The fantastic news is that the acute phase of the pandemic is effectively over for the vast majority of the population. We have vaccines which render infection from all known variants somewhere between a mild cold and a severe flu, we have revolutionary therapeutics which are at least as effective as vaccines when taken promptly, and unvaccinated children have a far better time than vaccinated adults — for them it is literally another cold virus, with difficult cases and deaths statistically identical to the other four coronaviruses in circulation. More vaccine types and therapeutics are coming rapidly down the pipe, and this fall, when cases and hospitalisations begin rising again and perhaps a new variant or two shows up, we will have had three years of collective experience in the appropriate countermeasures — which probably does not include another round of worldwide general lockdowns, as the evidence that this had a measurable impact upon the virus’s spread is quite weak.
No authority figure will ever say that you cannot wear a mask, or that you should not act conscientiously if you have symptoms or are or have close contacts in a high-risk group. But the risk of bodies piling up in streets from a deadly virus raging out of control is quite small now, and unlikely to be made significantly smaller by granting the CDC unlimited powers to socially engineer American society until the end of time. So by all means wear a well-fitting N95 mask when you feel sick or know you will be in a confined space, and definitely get vaccinated regularly (especially with different flavours of vaccine that activate different immune responses).

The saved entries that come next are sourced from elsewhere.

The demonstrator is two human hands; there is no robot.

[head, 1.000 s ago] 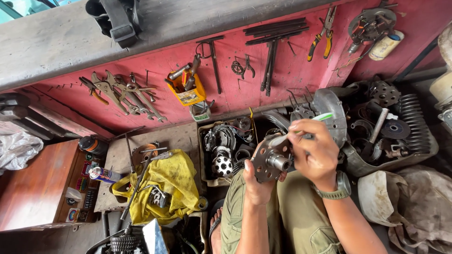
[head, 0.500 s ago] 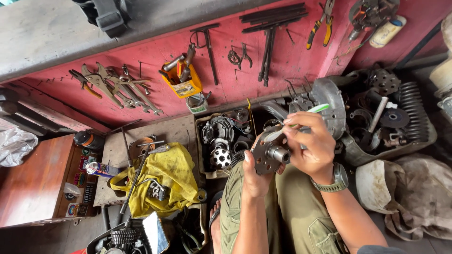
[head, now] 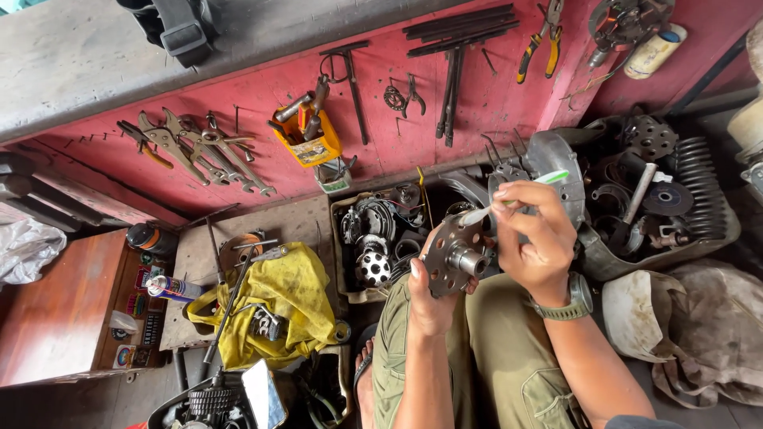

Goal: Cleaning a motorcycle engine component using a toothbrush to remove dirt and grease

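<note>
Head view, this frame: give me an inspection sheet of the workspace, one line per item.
Surface: worn wooden board on the floor below a red wall.
Job's things: round metal hub plate with holes and a central shaft; toothbrush, bristle end at the plate.
Clutter: yellow cloth with tools on it, spray can, box of parts, tray of engine parts.
Grippers: left hand holds the plate from below; right hand holds the toothbrush.
Cables: thin wires among the boxed parts; ends hidden.
Surroundings: pliers and spanners hung on the wall, yellow holder, wooden cabinet.
</note>
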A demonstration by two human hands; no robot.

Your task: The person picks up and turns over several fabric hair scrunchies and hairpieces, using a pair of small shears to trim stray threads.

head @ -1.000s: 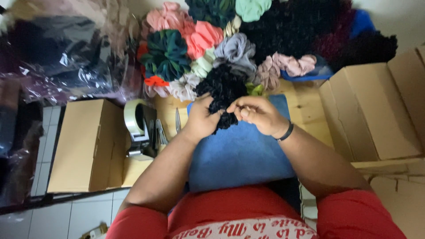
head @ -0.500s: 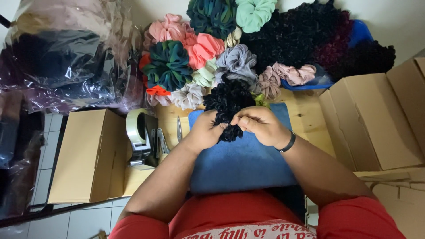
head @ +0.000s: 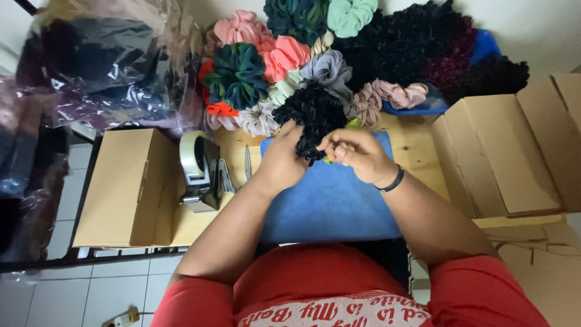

Otherwise, it is about time to get used to the calculated risk of COVID-19, as we have forever been used to the calculated risk of influenza.
No. What did I say that suggests I do?
Fortunately I was sitting next to a pregnant couple on my flight home who were masked, and didn’t remove their masks even for beverage service. (I felt a bit guilty when I removed mine to drink my water and eat my energy bar, but I did my best not to breathe on them.)

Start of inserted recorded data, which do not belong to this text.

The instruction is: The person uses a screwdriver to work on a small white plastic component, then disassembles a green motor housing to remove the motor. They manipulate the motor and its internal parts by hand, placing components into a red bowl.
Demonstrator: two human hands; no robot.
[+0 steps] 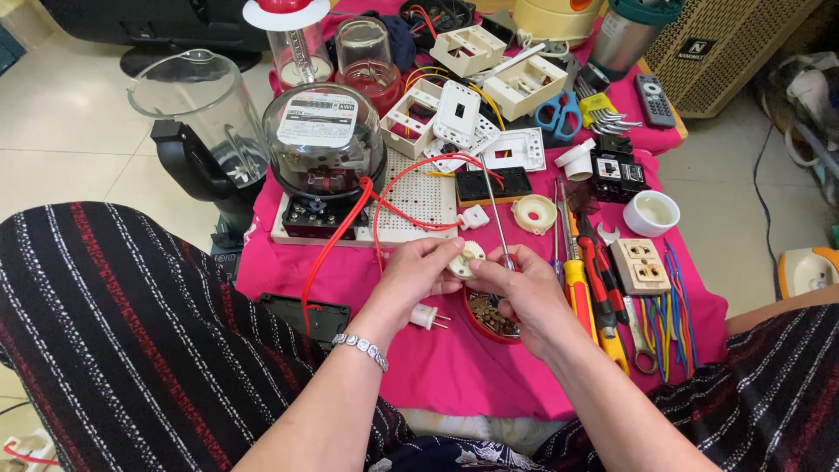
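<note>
Hands: left pinches white socket, right grips screwdriver, tools crowd right

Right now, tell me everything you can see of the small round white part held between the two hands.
The round white part looks like cream plastic, disc-shaped with a ribbed edge and a central opening. The left hand pinches its left side; the right hand touches its right, holding a thin metal screwdriver shaft upright. It hangs above the pink cloth, mostly hidden by fingers.
</note>
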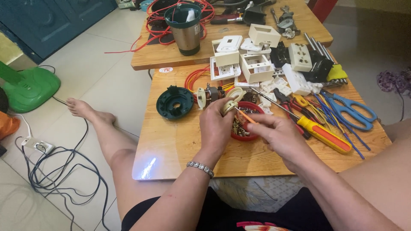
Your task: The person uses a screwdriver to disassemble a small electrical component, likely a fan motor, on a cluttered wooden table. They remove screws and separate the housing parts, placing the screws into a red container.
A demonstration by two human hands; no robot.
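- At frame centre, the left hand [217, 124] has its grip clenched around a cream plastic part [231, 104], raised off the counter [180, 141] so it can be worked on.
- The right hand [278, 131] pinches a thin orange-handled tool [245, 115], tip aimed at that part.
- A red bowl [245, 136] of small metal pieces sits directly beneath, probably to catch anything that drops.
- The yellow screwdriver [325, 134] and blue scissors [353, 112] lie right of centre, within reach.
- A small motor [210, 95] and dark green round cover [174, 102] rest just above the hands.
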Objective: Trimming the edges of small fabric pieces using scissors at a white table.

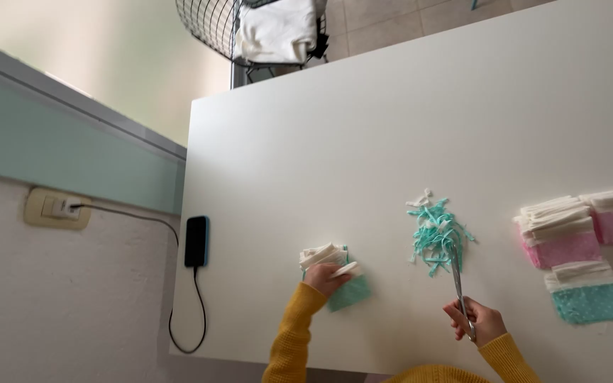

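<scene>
My left hand [325, 277] rests on a small stack of white and teal fabric pieces [335, 273] near the table's front edge, gripping its white folded top. In my right hand [478, 320] I hold a pair of metal scissors [459, 287], blades pointing away from me toward a pile of teal and white fabric scraps [438, 234]. The blade tips reach the near edge of that pile. Both my sleeves are mustard yellow.
White table [363, 128]. Stacks of pink and white fabric pieces [562, 230] and a teal one [590, 292] lie at the right. A dark phone [196, 241] lies at the table's left edge, its cable running to a wall socket [57, 208]. A wire basket [250, 28] with white cloth stands beyond.
</scene>
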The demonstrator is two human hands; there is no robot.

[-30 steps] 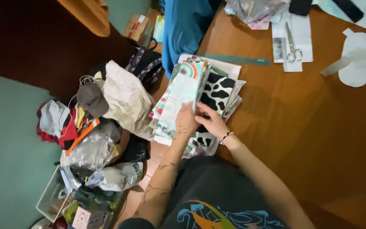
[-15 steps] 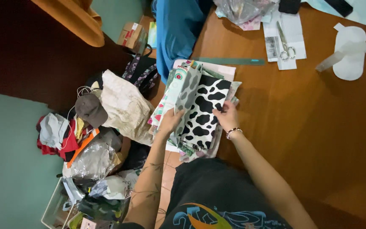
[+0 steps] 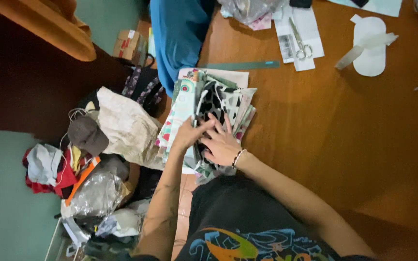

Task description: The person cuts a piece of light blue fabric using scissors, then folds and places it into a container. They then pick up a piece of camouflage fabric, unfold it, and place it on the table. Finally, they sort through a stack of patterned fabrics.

DD, the law clearly gives the CDC the power to enforce whatever measures it deems necessary to prevent disease transmission on public transportation. If the CDC decides that masks are no longer necessary, or if Congress passes a bill stripping that power from them, then fine. But it shouldn’t be up to one district court judge with no real experience in law (not to mention public health or even politics) to decide what the CDC can and can’t do.
Maroon
MSP?
Googling got me something about the British Columbia ‘Medical Services Plan’, which doesn’t sound like what you are talking about.
Please expand TLA ;-)
Airport, surely – Minneapolis?
Sorry. MSP—Minneapolis-St. Paul International Airport.
So a pandemic can be ignored if the bodies remain indoors? That sounds awfully callous, especially to me, as I’m currently on day 12 of my second bout with covid in less than two months; the last one started two months ago today, and this one is going exactly the same way. I’m still having trouble breathing and need to wear my CPAP all day and night. I only had TWO DAYS of normal breathing between recovering from the last bout and going down with this one.
It seems I’m going to have to stay in isolation for the rest of my life if people won’t wear masks.
Ugh, I didn’t realize that about the two days, tigger. That’s horrible.
Thank you, Ophelia. To say it was disappointing would be something of an understatement. Still, I must stay a good little stoic, if only because crying makes it harder to breathe.